16 Aug 2011 01:55:35
The first time Tony Parsons took a flight, it was the 1970s and he was a young music journalist travelling to Philadelphia to join Thin Lizzy on the road. It wasn't a great start – the plane was delayed and sat on the tarmac for six hours – "but it didn't bother me at all. It was so enormously exciting."
Parsons believes "we have lost that sense of wonder" about air travel, which explains in part his decision to spend a week as writer in residence at Heathrow, researching a book for which he already has a title, a rigid format and a publication date set for October.
He also has airport operator BAA's marketers to thank, who, buoyed by the success two years ago of their first writer in residence, Alain de Botton, decided to repeat the exercise this summer. Where Botton wrote a well-received diary of his time at the airport, Parsons has been commissioned to write a collection of short stories based on the many thousands who will work at and travel through Heathrow in the coming week.
BAA will certainly welcome a reinjection of romance, having weathered an enduring and damaging dispute between British Airways, Heathrow's flagship operator, and its staff.
Parsons' enthusiasm is engaging. While de Botton spent much of his week behind a desk in Terminal 5, the novelist plans to "wander", speaking to cleaners, firemen, pilots and air traffic controllers, as well as harassed passengers.
"I think airports are places of huge human drama," he said. "The more I see of it, the more I am convinced that Heathrow is a secret city, with its own history, folklore and mythology. But what has surprised me is the love the people who work there feel for the place. Everyone seems to think they are plugged into something majestic."
Standing in the control tower monitoring weather systems in Africa and backed-up planes in San Francisco felt like being "plugged into the centre of the universe," he said.
The book, Departures: Seven Stories from Heathrow, published by HarperCollins in October, will be Parsons' 13th. Five thousand copies will be given away to Heathrow passengers. The writer, now 58, began his career as a music writer at the NME, but has been better known as a novelist since publishing Man and Boy in 1999. He currently writes a column for the Mirror.
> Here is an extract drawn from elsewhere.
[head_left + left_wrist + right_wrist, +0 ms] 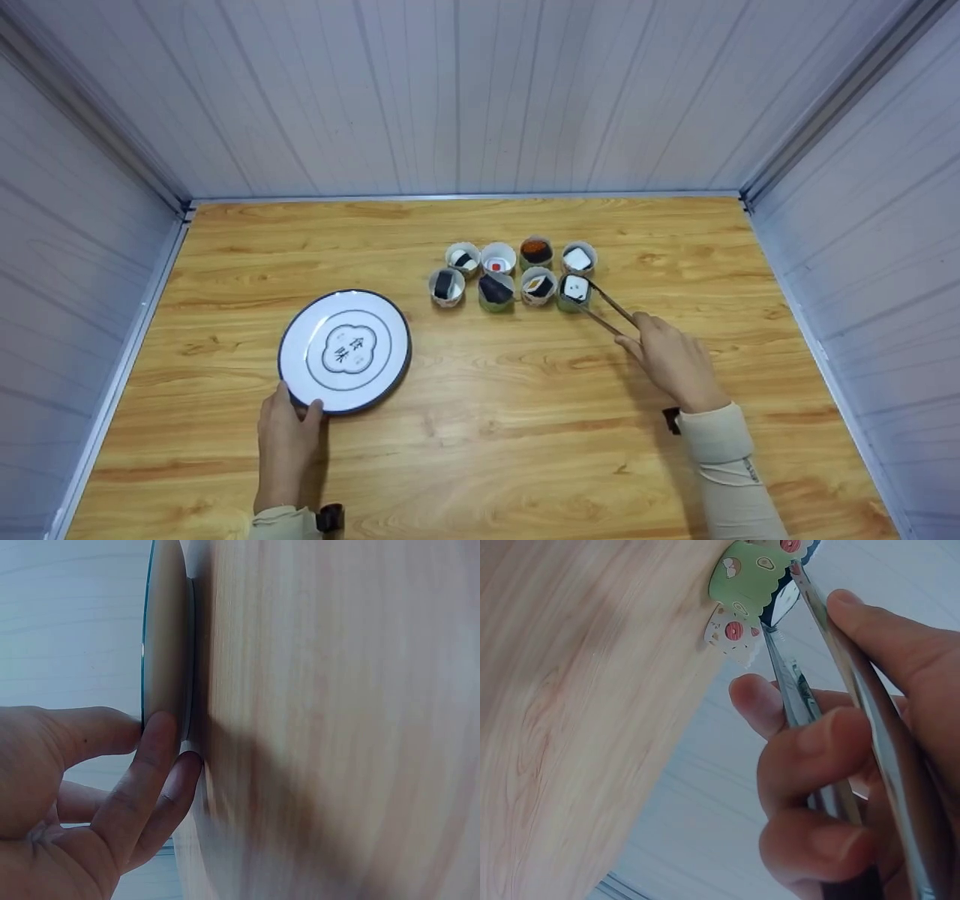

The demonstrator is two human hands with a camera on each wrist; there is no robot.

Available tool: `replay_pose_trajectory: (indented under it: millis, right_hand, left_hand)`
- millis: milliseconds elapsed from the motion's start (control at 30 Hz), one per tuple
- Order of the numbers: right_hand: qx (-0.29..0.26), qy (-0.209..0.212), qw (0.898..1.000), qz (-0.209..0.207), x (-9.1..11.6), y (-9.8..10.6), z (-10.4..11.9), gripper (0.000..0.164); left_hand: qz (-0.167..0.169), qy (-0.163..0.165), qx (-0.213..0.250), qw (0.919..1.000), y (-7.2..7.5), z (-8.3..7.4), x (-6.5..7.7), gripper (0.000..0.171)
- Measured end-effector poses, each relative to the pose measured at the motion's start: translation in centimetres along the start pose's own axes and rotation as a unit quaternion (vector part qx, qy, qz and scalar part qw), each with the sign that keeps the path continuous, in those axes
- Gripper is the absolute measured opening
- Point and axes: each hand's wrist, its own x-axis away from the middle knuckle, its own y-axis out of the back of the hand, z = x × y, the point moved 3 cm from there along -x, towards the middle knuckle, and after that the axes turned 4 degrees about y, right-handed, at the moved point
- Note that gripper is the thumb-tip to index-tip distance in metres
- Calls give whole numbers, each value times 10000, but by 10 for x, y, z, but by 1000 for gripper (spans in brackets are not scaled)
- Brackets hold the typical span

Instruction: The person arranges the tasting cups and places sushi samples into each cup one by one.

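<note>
A white plate (304,330) with a dark blue rim lies at the left of the table. My left hand (287,442) pinches its near rim; in the left wrist view the thumb is on the upper side and the fingers (154,750) are beneath. My right hand (679,367) grips metal tongs (613,302). Their spread tips reach the front right paper cup, which is green (746,577) outside. In that cup sits a white sushi piece (576,288) with dark spots and a black edge, between the tips. Whether the tips squeeze it I cannot tell.
Several more paper cups with sushi pieces stand beside it in two rows, among them an orange-topped one (535,249), a white one (577,259) and a black one (495,289). Pale panel walls (480,97) enclose the wooden table (480,450) at back and sides.
</note>
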Motion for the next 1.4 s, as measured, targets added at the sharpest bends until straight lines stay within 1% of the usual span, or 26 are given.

The project also has a personal aspect. On Monday, his late father's brother, Ken, who is in his 80s, is returning home to Canada after his first trip to Britain for decades.
"I'm having dinner with him and my cousin on Monday night. I don't know when or if he will ever come back again. That's the thing about airports – people pass through, and sometimes it's very ordinary stuff … and other times it's the last glimpse of one kind of life."